PROBLEM DESCRIPTION ->
Wherever the word "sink" occurs in the lines below, copy the whole line.

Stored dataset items
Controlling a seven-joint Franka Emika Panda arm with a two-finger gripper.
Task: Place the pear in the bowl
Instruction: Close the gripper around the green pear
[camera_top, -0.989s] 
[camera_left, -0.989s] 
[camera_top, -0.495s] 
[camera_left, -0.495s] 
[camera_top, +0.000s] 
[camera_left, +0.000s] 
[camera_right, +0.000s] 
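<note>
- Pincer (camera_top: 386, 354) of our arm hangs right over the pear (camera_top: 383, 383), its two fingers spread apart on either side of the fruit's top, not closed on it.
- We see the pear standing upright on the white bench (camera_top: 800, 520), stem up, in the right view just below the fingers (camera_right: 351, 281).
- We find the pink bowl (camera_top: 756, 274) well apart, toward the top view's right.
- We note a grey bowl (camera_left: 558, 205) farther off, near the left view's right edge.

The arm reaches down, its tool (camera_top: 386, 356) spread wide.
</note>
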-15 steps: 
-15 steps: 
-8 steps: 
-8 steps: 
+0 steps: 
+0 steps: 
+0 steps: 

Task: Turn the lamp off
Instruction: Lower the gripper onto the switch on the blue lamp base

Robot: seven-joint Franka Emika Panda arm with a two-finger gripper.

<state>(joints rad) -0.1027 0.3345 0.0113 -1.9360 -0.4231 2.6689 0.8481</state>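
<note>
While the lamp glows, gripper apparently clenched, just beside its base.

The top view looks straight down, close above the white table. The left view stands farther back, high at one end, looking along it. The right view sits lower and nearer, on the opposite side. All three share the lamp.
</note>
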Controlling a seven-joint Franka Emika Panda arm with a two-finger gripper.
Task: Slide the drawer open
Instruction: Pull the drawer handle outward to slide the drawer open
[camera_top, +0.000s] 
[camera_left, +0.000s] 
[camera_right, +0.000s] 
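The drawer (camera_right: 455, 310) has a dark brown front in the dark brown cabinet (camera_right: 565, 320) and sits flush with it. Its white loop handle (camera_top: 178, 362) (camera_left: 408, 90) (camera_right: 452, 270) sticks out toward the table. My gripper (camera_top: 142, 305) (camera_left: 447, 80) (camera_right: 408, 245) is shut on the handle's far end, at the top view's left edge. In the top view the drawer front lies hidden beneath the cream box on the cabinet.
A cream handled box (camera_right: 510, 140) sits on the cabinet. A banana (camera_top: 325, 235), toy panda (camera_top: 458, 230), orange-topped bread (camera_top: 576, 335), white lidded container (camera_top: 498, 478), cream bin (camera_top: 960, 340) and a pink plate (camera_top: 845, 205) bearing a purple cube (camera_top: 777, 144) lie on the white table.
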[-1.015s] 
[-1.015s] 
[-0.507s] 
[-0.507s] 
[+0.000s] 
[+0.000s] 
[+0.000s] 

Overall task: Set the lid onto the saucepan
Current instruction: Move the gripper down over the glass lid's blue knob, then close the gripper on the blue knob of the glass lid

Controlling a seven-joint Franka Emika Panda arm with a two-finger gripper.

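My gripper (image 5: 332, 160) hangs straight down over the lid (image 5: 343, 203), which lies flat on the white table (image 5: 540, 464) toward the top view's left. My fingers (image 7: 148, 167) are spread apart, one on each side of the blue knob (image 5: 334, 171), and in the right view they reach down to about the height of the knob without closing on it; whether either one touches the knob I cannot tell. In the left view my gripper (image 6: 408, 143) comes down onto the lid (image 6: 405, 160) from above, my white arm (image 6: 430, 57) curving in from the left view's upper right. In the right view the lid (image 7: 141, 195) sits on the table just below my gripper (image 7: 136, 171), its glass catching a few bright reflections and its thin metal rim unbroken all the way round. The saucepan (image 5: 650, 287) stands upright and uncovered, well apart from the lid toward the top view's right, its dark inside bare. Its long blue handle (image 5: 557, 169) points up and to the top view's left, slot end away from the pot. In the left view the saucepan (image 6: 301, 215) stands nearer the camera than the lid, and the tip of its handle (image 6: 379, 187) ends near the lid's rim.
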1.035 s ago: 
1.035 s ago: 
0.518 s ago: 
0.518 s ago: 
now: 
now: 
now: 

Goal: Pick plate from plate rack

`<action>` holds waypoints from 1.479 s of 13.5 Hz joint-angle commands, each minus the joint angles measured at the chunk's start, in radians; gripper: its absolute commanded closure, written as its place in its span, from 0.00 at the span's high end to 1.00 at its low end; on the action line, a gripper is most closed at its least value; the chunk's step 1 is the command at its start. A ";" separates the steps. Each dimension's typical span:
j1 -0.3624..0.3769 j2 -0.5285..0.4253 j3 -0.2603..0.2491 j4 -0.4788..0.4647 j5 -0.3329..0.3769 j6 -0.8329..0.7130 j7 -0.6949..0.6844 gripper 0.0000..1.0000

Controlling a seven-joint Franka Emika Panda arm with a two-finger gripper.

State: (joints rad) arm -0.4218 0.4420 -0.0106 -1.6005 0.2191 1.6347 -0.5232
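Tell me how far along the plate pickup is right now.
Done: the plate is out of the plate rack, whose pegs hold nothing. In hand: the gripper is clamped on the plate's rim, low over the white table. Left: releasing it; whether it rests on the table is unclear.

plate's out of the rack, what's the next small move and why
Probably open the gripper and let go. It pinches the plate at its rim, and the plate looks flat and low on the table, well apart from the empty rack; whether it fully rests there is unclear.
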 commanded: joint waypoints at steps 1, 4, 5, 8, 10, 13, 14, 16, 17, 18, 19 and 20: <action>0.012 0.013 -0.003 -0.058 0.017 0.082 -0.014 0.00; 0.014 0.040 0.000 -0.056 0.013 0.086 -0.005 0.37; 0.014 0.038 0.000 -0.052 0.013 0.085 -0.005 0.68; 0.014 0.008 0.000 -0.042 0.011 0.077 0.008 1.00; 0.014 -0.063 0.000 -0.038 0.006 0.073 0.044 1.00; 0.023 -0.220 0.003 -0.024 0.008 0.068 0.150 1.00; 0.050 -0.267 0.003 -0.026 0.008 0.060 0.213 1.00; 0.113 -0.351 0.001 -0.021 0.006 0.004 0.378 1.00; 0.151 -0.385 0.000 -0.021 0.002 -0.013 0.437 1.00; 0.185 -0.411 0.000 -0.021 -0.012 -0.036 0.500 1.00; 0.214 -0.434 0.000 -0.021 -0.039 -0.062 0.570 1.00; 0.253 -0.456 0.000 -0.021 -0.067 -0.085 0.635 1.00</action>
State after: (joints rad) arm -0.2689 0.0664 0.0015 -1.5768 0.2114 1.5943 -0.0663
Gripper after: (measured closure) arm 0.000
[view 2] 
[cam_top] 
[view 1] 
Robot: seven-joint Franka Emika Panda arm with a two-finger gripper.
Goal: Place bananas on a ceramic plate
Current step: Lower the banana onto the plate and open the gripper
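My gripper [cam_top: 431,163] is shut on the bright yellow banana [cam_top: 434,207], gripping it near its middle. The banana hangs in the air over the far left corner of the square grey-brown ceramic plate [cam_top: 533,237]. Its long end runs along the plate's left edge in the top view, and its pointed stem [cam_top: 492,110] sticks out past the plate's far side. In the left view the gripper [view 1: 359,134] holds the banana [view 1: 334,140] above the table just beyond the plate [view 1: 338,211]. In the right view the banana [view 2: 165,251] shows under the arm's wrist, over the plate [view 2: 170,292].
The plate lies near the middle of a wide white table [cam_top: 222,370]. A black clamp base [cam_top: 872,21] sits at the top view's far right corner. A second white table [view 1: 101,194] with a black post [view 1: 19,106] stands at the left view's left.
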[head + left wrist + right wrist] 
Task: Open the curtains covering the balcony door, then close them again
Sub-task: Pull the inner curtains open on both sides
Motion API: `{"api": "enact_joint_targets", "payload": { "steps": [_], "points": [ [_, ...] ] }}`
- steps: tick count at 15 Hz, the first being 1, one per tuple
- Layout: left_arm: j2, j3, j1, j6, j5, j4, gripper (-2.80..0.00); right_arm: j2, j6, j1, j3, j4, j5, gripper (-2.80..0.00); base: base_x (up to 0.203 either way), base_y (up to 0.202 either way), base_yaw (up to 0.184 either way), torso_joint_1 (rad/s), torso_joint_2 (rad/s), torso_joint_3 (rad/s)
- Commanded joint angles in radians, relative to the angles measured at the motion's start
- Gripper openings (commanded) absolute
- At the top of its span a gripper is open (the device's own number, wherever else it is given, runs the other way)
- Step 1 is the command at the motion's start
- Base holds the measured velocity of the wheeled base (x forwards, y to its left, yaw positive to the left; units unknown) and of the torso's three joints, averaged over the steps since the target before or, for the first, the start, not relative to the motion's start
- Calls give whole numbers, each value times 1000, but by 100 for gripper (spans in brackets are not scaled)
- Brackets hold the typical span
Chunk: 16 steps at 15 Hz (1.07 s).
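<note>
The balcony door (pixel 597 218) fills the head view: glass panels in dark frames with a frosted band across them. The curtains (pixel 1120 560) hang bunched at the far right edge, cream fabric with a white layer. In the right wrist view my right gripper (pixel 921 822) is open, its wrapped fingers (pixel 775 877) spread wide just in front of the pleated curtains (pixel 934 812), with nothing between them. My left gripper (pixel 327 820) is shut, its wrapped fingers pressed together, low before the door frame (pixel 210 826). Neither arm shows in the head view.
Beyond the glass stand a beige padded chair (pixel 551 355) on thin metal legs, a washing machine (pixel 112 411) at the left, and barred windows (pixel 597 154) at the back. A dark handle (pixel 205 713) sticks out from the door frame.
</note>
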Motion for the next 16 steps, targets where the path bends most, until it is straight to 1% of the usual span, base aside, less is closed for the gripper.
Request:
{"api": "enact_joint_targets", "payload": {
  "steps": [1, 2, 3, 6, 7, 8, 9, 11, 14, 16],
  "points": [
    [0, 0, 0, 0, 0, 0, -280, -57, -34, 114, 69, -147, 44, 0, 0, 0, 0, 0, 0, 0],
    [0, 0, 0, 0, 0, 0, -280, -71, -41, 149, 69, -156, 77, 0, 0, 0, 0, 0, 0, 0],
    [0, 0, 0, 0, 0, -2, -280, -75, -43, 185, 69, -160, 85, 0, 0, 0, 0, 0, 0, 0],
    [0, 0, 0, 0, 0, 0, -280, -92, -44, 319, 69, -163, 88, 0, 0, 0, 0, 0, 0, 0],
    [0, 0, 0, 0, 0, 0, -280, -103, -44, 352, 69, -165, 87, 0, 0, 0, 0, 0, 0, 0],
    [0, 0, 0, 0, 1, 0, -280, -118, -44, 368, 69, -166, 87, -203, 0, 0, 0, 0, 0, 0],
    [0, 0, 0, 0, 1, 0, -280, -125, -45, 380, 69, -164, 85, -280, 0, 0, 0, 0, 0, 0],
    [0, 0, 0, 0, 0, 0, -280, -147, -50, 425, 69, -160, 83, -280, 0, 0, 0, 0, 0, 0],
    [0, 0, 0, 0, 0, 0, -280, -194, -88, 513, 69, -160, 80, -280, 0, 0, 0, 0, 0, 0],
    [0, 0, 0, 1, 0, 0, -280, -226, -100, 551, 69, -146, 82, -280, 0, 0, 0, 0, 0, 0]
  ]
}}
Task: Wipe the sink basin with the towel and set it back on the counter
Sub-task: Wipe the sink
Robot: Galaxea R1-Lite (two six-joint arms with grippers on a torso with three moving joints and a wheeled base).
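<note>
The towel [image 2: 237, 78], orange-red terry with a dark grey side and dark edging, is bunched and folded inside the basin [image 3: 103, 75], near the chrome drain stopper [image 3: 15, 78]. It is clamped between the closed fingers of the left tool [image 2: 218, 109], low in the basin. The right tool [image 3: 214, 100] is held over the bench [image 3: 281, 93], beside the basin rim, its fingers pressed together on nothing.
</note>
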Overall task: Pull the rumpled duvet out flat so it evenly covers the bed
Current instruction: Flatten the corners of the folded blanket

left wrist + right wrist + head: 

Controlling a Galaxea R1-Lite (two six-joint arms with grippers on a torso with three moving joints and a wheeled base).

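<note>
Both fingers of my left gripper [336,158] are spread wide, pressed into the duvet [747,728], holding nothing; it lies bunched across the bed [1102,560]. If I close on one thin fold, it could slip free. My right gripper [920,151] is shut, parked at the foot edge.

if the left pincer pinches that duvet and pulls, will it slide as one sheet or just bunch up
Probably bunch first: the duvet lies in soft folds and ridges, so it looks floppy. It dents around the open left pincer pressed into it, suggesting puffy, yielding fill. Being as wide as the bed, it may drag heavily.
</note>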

WRITTEN RESPONSE ->
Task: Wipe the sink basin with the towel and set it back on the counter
Sub-task: Wipe the sink

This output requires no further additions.